Sunday, August 23, 2009

Wine Hero

It's not everyday you get to say you met one of your heros, but I did last week at the store.

I have spoken with Mr. Patrick Campbell on the phone. I have spent a day selling his wines with his daughter, Arya, in the Triangle. I have tasted his wines many times and felt like I really knew him, but I never actually shook his hand until last Tuesday.

Patrick Campbell is the owner and founder of Laurel Glen winery on Sonoma Mountain. Sure the wines are excellent. I won't even get into that part. Let's just say the wine part is a given. Patrick has played a major role in our wine culture today and most people don't even know his name. Ever so humble and kind, Patrick comes across as quiet and mild mannered. He established the Sonoma Mountain AVA (American Viticultural Area, the US wine appellation system); he fought the government when they proposed a more lengthy and perhaps even more unreasonable sounding alcohol warning on wine bottles. He is greatly responsible for getting it whittled down to the current warning you see today. In fact on his Counterpoint Cabernet bottling he has a statement regarding sulfites being naturally occurring in wine and a part of food for millennia. He is the only person with this statement on a wine bottle and the ATF is just itching to make him take it off. Patrick explained that he has never updated the Counterpoint label because if he makes the slightest change, it will have to go through re-approval and "they" will ban his sulfite statement. Way to give 'em hell Patrick.

Patrick describes his winemaking start this way, "I was born in Baltimore in 1947, grew up on the fringes of the southern California wine industry, and studied English Literature at Pomona College and Philosophy of Religion at Harvard University. I have a degree in neither viticulture nor enology. In short, I have the proper credentials for winemaking." Patrick farms his estate organically and started on top of Sonoma Mountain in 1977. He told me the grapes planted there were so incredibly inappropriate, Palomino in fact, but at that time matching vineyards and climate to the proper grape vine wasn't really discussed. He was the first American winemaker to go to Argentina to work with farmers and to bring the wine back home to the US for bottling. Bringing the wine back in bulk tanks as ballast for the ship below the water line ensures a proper temperature half way around the world and makes environmental sense due to the lack of shipping glass and boxes. To this day, he still stands for reasonably priced wine and thinks everyone should be able to drink well in the $10 range.

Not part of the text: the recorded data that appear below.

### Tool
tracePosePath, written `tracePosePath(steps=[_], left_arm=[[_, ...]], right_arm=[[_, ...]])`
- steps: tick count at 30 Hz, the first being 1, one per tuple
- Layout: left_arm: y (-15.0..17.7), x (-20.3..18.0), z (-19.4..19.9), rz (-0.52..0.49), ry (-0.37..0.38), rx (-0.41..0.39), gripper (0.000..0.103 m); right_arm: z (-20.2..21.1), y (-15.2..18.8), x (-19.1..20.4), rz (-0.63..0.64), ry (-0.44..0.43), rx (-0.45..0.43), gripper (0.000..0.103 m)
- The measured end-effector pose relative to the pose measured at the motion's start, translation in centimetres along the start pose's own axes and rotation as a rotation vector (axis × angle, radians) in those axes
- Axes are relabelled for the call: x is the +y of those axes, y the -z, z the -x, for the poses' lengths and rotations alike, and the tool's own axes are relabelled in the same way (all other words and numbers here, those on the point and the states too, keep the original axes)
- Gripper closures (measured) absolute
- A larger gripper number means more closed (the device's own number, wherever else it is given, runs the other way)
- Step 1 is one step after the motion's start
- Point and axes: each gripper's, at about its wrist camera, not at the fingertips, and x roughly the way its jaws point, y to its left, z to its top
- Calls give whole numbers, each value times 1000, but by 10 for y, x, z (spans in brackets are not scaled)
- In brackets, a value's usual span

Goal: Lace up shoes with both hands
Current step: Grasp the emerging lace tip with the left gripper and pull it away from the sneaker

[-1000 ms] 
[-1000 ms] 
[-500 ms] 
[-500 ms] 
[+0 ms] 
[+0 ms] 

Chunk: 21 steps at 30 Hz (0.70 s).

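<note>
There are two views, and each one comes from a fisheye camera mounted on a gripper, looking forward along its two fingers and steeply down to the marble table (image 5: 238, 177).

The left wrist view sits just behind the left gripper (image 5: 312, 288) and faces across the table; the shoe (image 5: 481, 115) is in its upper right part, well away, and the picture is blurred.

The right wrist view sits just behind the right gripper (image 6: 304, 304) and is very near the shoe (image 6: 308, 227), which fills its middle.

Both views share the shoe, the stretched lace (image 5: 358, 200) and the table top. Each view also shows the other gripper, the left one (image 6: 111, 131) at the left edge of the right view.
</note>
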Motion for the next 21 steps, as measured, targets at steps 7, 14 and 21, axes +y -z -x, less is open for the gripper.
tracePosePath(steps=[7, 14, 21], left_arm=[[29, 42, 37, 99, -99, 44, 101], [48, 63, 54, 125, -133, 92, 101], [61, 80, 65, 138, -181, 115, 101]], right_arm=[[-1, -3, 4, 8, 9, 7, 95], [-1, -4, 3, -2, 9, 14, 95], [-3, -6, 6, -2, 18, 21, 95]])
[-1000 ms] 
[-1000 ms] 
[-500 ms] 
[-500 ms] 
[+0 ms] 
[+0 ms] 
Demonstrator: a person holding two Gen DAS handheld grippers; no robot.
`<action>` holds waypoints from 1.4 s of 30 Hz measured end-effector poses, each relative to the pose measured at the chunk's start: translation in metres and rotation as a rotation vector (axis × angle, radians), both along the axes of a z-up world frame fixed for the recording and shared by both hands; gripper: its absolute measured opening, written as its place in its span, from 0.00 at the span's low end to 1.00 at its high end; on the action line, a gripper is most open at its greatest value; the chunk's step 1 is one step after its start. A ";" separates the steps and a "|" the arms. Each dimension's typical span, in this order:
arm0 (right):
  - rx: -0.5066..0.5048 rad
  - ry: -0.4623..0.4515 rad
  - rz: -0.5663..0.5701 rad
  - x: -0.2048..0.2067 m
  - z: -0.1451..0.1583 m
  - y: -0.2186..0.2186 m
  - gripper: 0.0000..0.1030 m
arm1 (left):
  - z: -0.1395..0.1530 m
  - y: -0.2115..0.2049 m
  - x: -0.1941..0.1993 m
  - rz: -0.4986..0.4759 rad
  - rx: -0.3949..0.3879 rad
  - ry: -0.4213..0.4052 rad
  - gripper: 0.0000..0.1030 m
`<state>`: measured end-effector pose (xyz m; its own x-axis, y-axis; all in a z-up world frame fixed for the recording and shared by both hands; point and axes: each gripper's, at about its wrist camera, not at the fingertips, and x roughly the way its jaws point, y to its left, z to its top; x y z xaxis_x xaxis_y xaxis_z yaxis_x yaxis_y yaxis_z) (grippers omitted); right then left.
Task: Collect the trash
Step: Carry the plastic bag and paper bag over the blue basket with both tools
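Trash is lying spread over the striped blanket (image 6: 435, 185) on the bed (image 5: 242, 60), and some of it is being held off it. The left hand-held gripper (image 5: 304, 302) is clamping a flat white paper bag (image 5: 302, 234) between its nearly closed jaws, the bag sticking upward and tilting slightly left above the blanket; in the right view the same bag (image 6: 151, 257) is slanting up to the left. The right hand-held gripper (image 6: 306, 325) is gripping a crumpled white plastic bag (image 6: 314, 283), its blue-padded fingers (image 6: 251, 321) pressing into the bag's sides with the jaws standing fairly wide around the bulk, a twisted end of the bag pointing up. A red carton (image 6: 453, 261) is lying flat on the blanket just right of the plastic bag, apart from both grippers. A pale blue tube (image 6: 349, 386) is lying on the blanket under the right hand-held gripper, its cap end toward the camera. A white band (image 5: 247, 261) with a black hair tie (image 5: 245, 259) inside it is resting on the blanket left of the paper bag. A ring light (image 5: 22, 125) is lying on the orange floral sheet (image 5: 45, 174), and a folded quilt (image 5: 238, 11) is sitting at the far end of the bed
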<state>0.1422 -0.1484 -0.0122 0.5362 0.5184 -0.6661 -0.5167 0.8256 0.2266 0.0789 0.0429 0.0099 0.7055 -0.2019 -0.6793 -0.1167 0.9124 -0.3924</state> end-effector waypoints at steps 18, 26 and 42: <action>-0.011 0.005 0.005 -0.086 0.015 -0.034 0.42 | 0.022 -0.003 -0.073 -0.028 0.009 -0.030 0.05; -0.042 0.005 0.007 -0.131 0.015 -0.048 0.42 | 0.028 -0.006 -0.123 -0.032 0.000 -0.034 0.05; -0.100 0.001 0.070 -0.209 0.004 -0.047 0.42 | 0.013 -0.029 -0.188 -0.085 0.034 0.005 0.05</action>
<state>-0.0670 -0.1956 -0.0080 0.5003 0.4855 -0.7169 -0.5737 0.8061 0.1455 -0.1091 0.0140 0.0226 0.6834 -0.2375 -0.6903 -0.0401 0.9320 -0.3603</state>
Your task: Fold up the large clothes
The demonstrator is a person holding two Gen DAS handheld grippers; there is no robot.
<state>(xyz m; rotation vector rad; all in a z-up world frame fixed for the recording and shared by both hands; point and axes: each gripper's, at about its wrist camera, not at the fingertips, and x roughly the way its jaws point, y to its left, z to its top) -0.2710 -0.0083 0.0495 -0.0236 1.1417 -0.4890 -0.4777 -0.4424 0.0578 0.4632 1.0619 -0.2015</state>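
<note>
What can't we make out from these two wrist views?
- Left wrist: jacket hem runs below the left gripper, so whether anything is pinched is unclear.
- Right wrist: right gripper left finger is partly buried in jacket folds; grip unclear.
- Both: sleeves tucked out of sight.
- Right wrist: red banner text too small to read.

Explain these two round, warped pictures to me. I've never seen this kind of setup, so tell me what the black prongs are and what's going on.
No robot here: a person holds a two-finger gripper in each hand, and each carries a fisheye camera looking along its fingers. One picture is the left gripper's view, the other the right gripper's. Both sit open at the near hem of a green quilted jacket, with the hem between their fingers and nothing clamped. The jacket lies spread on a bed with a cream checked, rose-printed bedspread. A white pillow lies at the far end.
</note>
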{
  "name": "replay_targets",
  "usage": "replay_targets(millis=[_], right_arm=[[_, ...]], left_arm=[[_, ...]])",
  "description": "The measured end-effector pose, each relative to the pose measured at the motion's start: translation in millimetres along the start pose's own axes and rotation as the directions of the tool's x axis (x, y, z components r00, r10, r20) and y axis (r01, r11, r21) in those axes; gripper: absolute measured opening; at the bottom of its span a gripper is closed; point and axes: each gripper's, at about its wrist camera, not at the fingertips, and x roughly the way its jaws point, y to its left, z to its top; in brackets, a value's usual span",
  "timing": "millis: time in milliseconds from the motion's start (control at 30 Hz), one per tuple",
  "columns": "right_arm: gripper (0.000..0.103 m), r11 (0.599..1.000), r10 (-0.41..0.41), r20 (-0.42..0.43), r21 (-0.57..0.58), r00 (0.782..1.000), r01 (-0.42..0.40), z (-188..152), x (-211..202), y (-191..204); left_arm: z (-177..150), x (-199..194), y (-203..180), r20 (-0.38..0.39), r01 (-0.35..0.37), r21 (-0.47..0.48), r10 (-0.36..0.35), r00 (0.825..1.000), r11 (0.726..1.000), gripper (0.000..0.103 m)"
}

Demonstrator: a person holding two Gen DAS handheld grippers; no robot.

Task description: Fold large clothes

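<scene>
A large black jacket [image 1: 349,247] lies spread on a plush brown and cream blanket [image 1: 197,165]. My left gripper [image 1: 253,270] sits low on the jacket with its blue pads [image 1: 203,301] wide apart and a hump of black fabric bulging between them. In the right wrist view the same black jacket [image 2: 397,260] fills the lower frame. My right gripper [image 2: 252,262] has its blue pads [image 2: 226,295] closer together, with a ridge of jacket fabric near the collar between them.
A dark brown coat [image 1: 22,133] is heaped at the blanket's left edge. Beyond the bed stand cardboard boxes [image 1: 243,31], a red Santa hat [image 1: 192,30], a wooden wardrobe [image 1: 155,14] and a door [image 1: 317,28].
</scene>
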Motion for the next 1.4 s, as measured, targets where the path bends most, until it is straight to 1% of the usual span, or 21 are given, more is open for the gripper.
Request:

Patrick was also stricken by Polio as a child and walks with assistance. About three minutes after meeting him, you quickly forget, as he can be so engaging and his list of accomplishments include professional ocean kayak racing, concert Violist with several San Francisco Bay area symphonies, and winemaker making it seem like he has done much more than most people without the crutches. He has been a leader in the world of wine on so many issues that he received the first ever, Wine Industry Integrity Award. Today he is wrestling the legal system as an advocate for making wine shipping legal to all states.

I just love his wines and I'm never going to wash my hand again. - Salamanzar

For further reading check out the Press Democrat Article, and his website Laurel Glen Winery.

Sunday, August 2, 2009

BLT Awesomeness

Wine Authorities sells a selection of artisanal bacons, which we store in a chest freezer called "Pork Knox" (thanks to Randy for the name). One such bacon is the North Country Smokehouse's Peppered Bacon. Hmm, such a bacon must be an ideal B.L.T. candidate, no?

We had all the makings this weekend at home - fresh tomatoes from the garden, fresh arugula from the garden (a twist on the lettuce), sourdough whole wheat bread and the bacon was thawed.


One culinary tip to share. If you want nice flat strips of bacon, bake it in the oven between two sheet pans to keep the bacon flat and even. I baked this batch at 375º F for 17 minutes. I like it a little meatier, so go a full 20 minutes if you like it crisp. A picture is worth at least 1,000 BLT dreams.